Fernandez was on the podium in his second race and won in his third, Marquez’s first podium was his also his first win coming, in his fourth race in France. Fernandez won eight races in 2021, Marquez only seven. Fernandez scored 307 points, Marquez only 251.
So why was Marquez’s season better?
In 2021, Fernandez was as good as Gardner, and the pair of them were better than anyone else.
In 2011, Marquez was much faster than everyone else almost from the beginning, but in a style synonymous with the Spaniard it took him some races to figure walk back just far enough from the very edge and to a place where he was able to be fast enough to win but far enough within the limit that he didn’t crash.

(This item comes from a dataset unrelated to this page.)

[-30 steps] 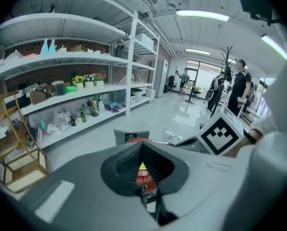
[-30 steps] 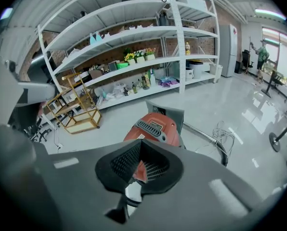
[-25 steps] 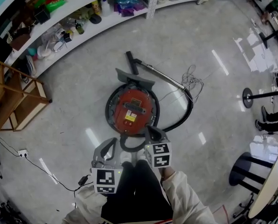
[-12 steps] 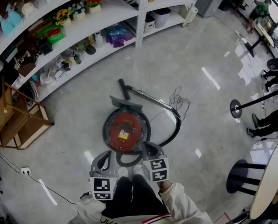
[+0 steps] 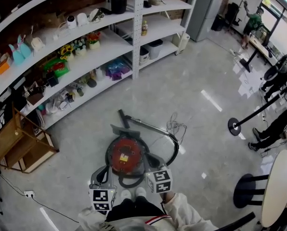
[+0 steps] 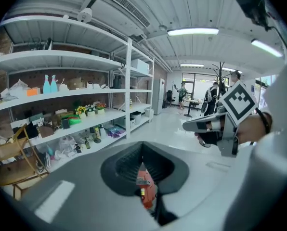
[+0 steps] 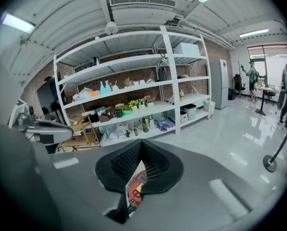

Marquez won for the first time in France, and wasn’t off the podium again – with the exception of his DNF at the British Grand Prix – until he crashed in qualifying at Malaysia and damaged his eye muscles.
Marquez might’ve ended 19 points further adrift of the championship in 2011 than Fernandez had done in 2021, but performances like the one he put in in Australia – where he had to start 38th and last after crashing into Ratthapark Wilairot on the cooldown lap in qualifying, but recovered in the race to finish third – was a perfect example of the substantiality of his advantage.
It was also the perfect example of why he didn’t win the championship, because as unbelievably fast and hungry as he was, he was also clearly flawed, and hadn’t yet understood how to properly utilise his strengths, something perhaps understandable for an 18-year-old.